TASK DETAILS: Find the string "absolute" in the material. Copy every line that has it.

───── RECORDED INFORMATION

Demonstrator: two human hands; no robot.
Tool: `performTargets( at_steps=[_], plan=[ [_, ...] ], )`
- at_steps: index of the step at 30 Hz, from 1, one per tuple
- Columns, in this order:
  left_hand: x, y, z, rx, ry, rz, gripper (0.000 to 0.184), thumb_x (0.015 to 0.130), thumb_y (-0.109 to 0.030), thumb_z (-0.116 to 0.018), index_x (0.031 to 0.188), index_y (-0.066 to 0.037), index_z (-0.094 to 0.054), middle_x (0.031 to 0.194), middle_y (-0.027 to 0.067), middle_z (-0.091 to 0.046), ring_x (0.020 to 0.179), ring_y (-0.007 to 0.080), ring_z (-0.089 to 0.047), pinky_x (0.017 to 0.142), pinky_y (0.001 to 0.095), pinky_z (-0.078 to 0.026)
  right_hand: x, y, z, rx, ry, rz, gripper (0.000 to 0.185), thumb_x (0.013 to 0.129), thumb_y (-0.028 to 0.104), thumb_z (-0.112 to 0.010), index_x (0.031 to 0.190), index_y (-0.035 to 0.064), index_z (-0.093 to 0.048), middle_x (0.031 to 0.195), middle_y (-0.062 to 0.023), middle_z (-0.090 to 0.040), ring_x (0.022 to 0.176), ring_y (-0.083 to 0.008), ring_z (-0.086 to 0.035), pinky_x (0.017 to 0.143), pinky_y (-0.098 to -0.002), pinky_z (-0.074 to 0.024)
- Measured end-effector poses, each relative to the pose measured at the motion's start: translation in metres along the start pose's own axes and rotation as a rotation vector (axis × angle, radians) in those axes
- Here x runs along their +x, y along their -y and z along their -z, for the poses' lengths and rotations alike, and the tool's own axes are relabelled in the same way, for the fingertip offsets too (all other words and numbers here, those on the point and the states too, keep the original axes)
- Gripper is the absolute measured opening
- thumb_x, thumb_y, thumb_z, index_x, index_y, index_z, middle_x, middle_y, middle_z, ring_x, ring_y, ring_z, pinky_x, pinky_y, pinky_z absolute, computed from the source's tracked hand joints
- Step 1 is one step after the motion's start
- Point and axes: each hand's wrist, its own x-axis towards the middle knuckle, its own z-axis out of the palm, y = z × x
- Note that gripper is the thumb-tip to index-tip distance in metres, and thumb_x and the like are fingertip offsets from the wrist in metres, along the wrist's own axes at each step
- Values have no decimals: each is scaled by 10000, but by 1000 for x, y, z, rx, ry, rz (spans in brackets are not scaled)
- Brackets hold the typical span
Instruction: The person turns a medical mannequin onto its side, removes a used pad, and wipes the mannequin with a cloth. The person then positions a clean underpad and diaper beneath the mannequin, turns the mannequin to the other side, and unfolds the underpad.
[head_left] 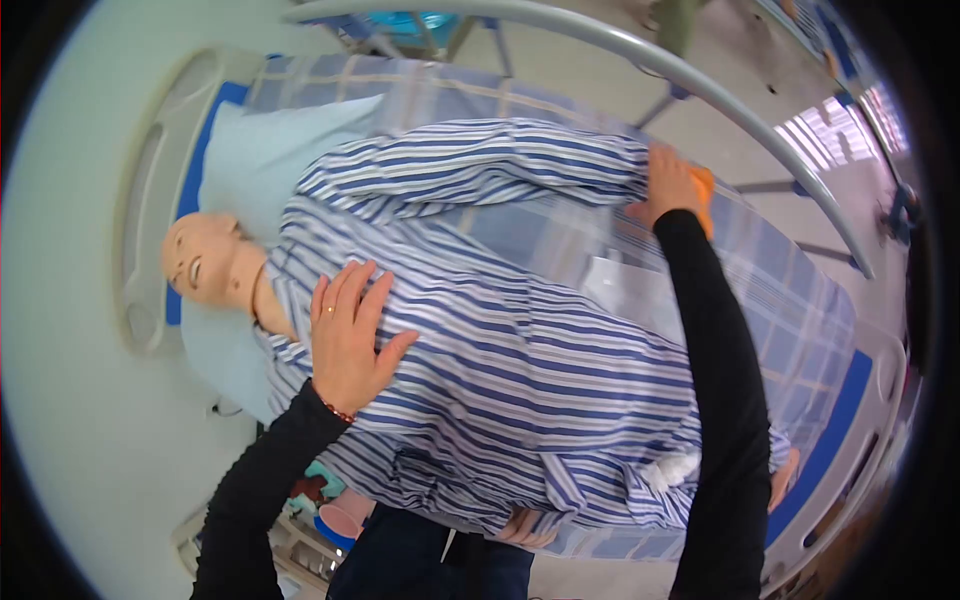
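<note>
A manikin [205, 262] lies on its back on a bed, dressed in a blue-and-white striped pajama shirt [470, 320]. My left hand [352, 335] rests flat on the shirt's upper chest, fingers spread, below the manikin's neck. At the cuff of the far striped sleeve [480, 160], my right hand [668, 185] is closed around the sleeve end. Whatever lies inside that cuff is hidden. An orange item [704, 198] shows just beside my right hand, partly covered; its kind is unclear. The manikin's near hand [525, 528] sticks out of the other sleeve by the bed's near edge.
Pale blue pillows [285, 135] lie under the manikin's head. A grey curved rail [690, 75] runs along the far side. A white sheet-like item [630, 285] lies on the plaid bedding [790, 300]. Beside the bed's near side is a cart holding a pink basin [345, 515].
</note>
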Motion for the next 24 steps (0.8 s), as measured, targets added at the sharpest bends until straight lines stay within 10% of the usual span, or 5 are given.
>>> performTargets(
  at_steps=[5, 8, 15, 20, 24],
  plan=[
    [-34, 45, -19, -2, -49, 147, 736, 749, -482, -692, 1345, -124, -450, 1435, 142, -357, 1333, 391, -292, 1051, 582, -202, 55, 3, -30, -108, 319, 1, 963, 583, 219, -827, 1383, 109, -303, 1221, -127, -583, 1195, -274, -522, 1065, -419, -335],
    [-39, 50, -20, -55, -85, 155, 741, 752, -515, -680, 1345, -136, -448, 1424, 140, -364, 1331, 402, -289, 1045, 596, -198, 45, 24, 5, -159, 552, 47, 518, 542, 288, -766, 1005, 89, -647, 1027, -157, -659, 982, -318, -631, 845, -406, -512],
    [-47, 56, -22, -83, -168, 123, 713, 792, -528, -644, 1348, -132, -439, 1413, 140, -352, 1337, 387, -269, 1040, 619, -175, -36, 28, 113, 208, 838, -55, 611, 503, 315, -775, 955, -74, -641, 923, -271, -654, 899, -377, -642, 792, -403, -505],
    [-50, 58, -25, -105, -200, 115, 733, 785, -537, -648, 1355, -128, -433, 1407, 143, -349, 1335, 397, -263, 1034, 634, -182, -170, 163, 211, 587, 869, -172, 717, 589, 238, -774, 1187, -74, -531, 1081, -256, -627, 1040, -342, -594, 916, -372, -443],
    [-74, 51, -16, -252, -296, 141, 616, 841, -347, -640, 1323, -28, -425, 1386, 213, -361, 1295, 412, -314, 1047, 562, -228, -263, 293, 190, 548, 563, -395, 527, 690, 187, -669, 1054, -100, -417, 991, -296, -569, 892, -430, -609, 732, -463, -507]
  ],
)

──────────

SOLUTION TO THIS PROBLEM:
- Gripper is the absolute measured opening
- thumb_x, thumb_y, thumb_z, index_x, index_y, index_z, middle_x, middle_y, middle_z, ring_x, ring_y, ring_z, pinky_x, pinky_y, pinky_z absolute, computed from the source's tracked hand joints

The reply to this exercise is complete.